DHAKA, June 25 (NsNewsWire) —  Bangladesh expects to recruit 500,000 workers over the next six months to work in Malaysia under a new recruitment agreement hammered out by the two countries on Wednesday.

The workers would be offered a three-year contract with the option to extend it by another year, reports www.freemalaysiatoday.com.

The new agreement was hastened by the recent influx of illegal immigrants from Bangladesh and Myanmar by boat that precipitated a humanitarian crisis that attracted international attention.

According to an official of Bangladesh’s expatriates’ welfare and overseas employment ministry, the earlier government-to-government (G2G) system, agreed upon in November 2012, “failed to live up to the Bangladeshi workers’ expectation”.

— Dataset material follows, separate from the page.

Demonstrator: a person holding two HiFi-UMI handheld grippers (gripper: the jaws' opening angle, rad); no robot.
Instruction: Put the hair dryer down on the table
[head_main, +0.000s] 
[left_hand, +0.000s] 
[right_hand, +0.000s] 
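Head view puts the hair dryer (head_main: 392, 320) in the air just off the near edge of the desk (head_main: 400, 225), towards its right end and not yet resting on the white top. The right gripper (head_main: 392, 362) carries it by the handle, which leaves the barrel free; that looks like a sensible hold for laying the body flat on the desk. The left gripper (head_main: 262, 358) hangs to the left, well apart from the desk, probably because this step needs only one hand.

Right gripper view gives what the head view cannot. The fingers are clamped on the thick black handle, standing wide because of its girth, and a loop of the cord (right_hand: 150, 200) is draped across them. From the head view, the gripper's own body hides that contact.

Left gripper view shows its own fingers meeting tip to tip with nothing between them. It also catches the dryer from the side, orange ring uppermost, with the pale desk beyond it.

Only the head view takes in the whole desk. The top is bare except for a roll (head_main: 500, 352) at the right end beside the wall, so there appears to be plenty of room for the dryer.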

Over 100,000 Bangladeshis were reportedly victims of manpower touts and human traffickers in the last two years.

“Under the new agreement, called Business-to-Business (B-B) mechanism, recruitment can be run through private recruitment agencies of the two countries,” said Kazi Abul Kalam, joint secretary of the ministry, in a report carried in The Daily Star yesterday.

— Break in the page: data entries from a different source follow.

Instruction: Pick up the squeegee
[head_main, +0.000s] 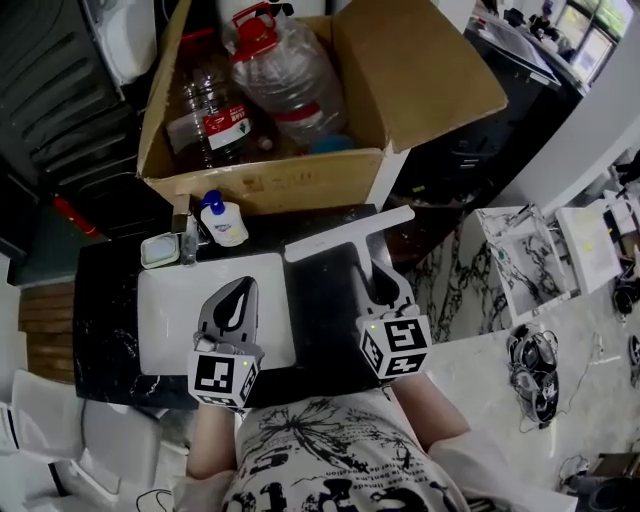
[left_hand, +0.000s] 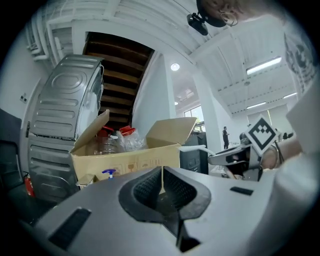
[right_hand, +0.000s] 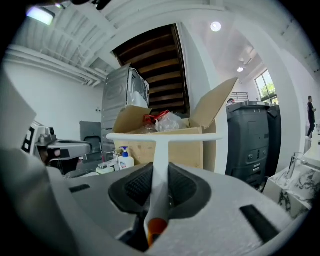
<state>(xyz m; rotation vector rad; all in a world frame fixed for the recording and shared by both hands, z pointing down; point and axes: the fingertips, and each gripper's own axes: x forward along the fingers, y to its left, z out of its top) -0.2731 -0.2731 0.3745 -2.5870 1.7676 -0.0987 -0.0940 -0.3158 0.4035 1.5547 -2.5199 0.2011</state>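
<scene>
**Right gripper** (right_hand: 161, 184): jaws narrowed onto the handle of the squeegee (right_hand: 161, 142), ribbed pads pressing either side of the white shaft. The orange butt end pokes out behind the pads. The grip sits low on the handle, probably so that the blade is free and well forward. The tool points nearly level.

**Squeegee**: white and T-shaped, its blade level and crosswise ahead of the jaws. It is held in the air above the black countertop (head_main: 105, 330) and touches nothing else that the views show. The pick-up is judged as good as done.

**Left gripper** (left_hand: 161, 186): jaws together with nothing between them. It hangs over the white basin (head_main: 165, 320), beside the right gripper and apart from the squeegee. It looks idle, since one grip should be enough for so light a tool.

**Surroundings**
- Pump bottle (head_main: 222, 222), blue top, at the back of the counter just beside the basin, a likely spot for hand soap
- Open cardboard box (head_main: 260, 185) behind the counter, holding large clear plastic bottles (head_main: 290, 75) with red caps, apparently storage
- Dark grey wheeled bin (right_hand: 252, 140) to the right of the box
- Silver-grey appliance (left_hand: 65, 110) to the left of the box, under a stair, kind unclear
</scene>
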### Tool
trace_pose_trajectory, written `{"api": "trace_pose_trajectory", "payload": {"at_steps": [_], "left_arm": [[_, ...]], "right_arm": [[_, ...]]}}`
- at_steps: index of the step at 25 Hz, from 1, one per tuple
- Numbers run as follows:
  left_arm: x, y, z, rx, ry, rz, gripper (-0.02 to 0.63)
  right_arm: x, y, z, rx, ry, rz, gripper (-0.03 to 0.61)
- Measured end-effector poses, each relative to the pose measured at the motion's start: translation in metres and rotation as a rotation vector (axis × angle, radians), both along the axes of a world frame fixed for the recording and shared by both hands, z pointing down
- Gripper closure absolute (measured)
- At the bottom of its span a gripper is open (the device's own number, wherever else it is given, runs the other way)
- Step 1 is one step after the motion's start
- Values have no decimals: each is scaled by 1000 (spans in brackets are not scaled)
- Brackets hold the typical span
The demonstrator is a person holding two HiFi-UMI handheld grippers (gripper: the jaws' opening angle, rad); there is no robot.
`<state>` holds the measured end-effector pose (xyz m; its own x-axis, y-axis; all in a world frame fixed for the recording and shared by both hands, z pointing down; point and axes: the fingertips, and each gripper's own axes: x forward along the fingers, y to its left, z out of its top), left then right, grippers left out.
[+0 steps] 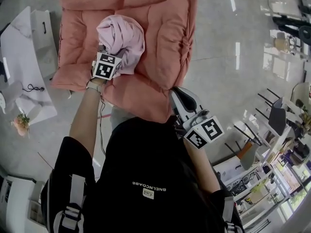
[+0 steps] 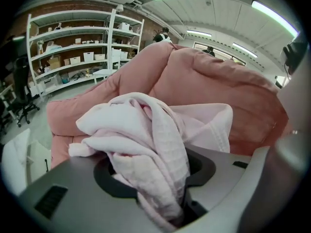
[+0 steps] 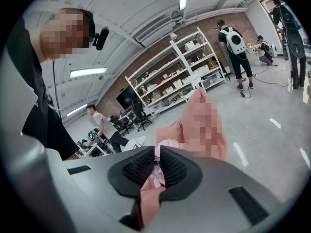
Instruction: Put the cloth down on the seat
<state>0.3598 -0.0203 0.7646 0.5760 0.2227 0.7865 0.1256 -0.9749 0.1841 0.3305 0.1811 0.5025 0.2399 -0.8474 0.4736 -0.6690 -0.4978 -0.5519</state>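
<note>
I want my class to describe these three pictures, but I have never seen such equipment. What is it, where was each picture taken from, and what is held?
No robot: a person holds a two-fingered gripper in each hand. The head view comes from a camera on their head, looking down; the others from cameras on the grippers. Below is a salmon cushioned seat. The left gripper grips a bundled pale pink cloth over it. The right gripper has its fingers nearly together with salmon fabric showing between them; whether they pinch it I cannot tell.
</note>
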Motion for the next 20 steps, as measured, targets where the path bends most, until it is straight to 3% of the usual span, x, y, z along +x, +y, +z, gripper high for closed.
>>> {"api": "trace_pose_trajectory", "payload": {"at_steps": [20], "left_arm": [[-15, -27, 104, 0, -131, -66, 333]], "right_arm": [[-16, -4, 33, -48, -45, -32, 525]]}}
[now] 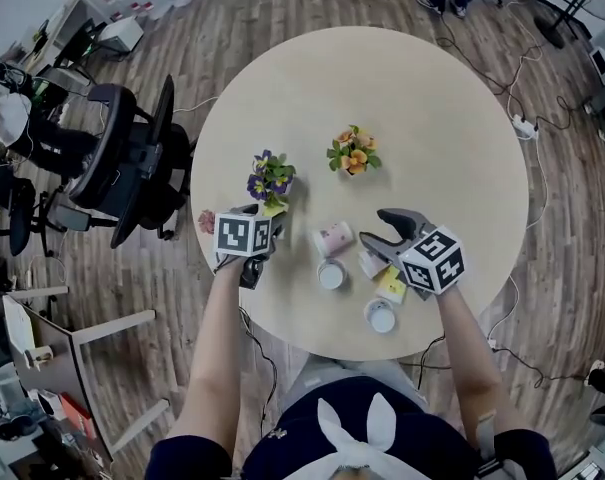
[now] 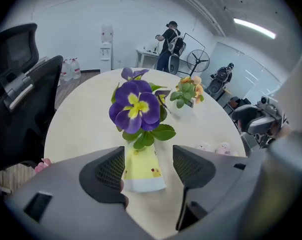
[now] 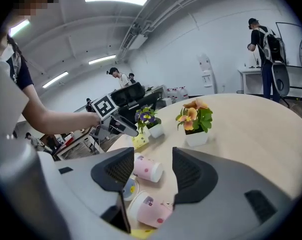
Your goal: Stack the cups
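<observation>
A yellow cup [image 2: 142, 172] stands rim down in front of the purple flower pot [image 1: 271, 180]. My left gripper [image 2: 148, 159] is open around it, with a gap at the right pad. Near the table's front edge lie and stand several cups: a pink one on its side [image 1: 334, 238], one upright [image 1: 330, 275], another upright [image 1: 380, 316] and a yellow one [image 1: 390, 285]. My right gripper [image 1: 374, 230] hangs open above them. In the right gripper view the far pink cup [image 3: 147, 169] shows between the open jaws, and a nearer pink cup [image 3: 153, 211] lies below them.
An orange flower pot [image 1: 353, 153] stands mid-table on the round table [image 1: 432, 118]. An office chair [image 1: 132, 163] is at the table's left edge. Cables run over the floor on the right. People stand far behind the table.
</observation>
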Motion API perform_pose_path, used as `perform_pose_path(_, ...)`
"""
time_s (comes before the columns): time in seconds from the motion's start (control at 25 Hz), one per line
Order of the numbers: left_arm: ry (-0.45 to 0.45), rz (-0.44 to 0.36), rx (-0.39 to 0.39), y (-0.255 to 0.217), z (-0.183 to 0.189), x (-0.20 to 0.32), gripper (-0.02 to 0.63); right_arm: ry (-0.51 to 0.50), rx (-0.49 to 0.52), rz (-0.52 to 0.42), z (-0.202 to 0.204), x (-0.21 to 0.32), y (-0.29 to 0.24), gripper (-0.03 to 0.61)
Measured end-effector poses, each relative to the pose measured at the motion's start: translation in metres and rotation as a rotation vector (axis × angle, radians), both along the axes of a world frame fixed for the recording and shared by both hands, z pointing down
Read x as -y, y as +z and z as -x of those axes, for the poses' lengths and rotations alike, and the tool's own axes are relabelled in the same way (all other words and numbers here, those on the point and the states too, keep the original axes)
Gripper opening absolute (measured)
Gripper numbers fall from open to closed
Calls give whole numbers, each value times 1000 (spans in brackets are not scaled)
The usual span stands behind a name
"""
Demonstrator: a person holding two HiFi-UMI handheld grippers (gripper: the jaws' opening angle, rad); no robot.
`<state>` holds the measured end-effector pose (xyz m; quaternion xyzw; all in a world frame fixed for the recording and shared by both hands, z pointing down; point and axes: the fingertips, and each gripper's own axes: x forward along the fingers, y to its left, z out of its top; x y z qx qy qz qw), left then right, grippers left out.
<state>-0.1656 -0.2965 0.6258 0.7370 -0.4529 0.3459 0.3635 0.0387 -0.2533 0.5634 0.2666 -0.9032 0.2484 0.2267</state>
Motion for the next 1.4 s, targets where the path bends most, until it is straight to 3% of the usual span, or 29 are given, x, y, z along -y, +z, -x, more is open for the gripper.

Bangladesh Expatriates Welfare Minister Khandker Mosharraf Hossain and Malaysian Home Minister Ahmad Zahid Hamidi signed the agreement in Putrajaya.

Zahid said legal workers from Bangladesh are welcome in Malaysia and applications for employment would be received online and monitored by local government agencies.

Khandker said the new agreement would ensure that would-be workers were not exploited or charged unreasonable fees, while employers would be made responsible for the welfare and security of the workers.

When the old agreement was signed in 2012, Khandker had then said that at least 50,000 Bangladeshis would be sent to Malaysia within a year and 100,000 by the following year.

The Bangladeshi Manpower Employment and Training Department has set up an online database for workers with more than 1.4 million registering. However only 7,000 have been sent to Malaysia since April 2013.

Malaysia had earlier put in restrictions that limited new Bangladeshi workers to seek employment only in plantations and not in other sectors.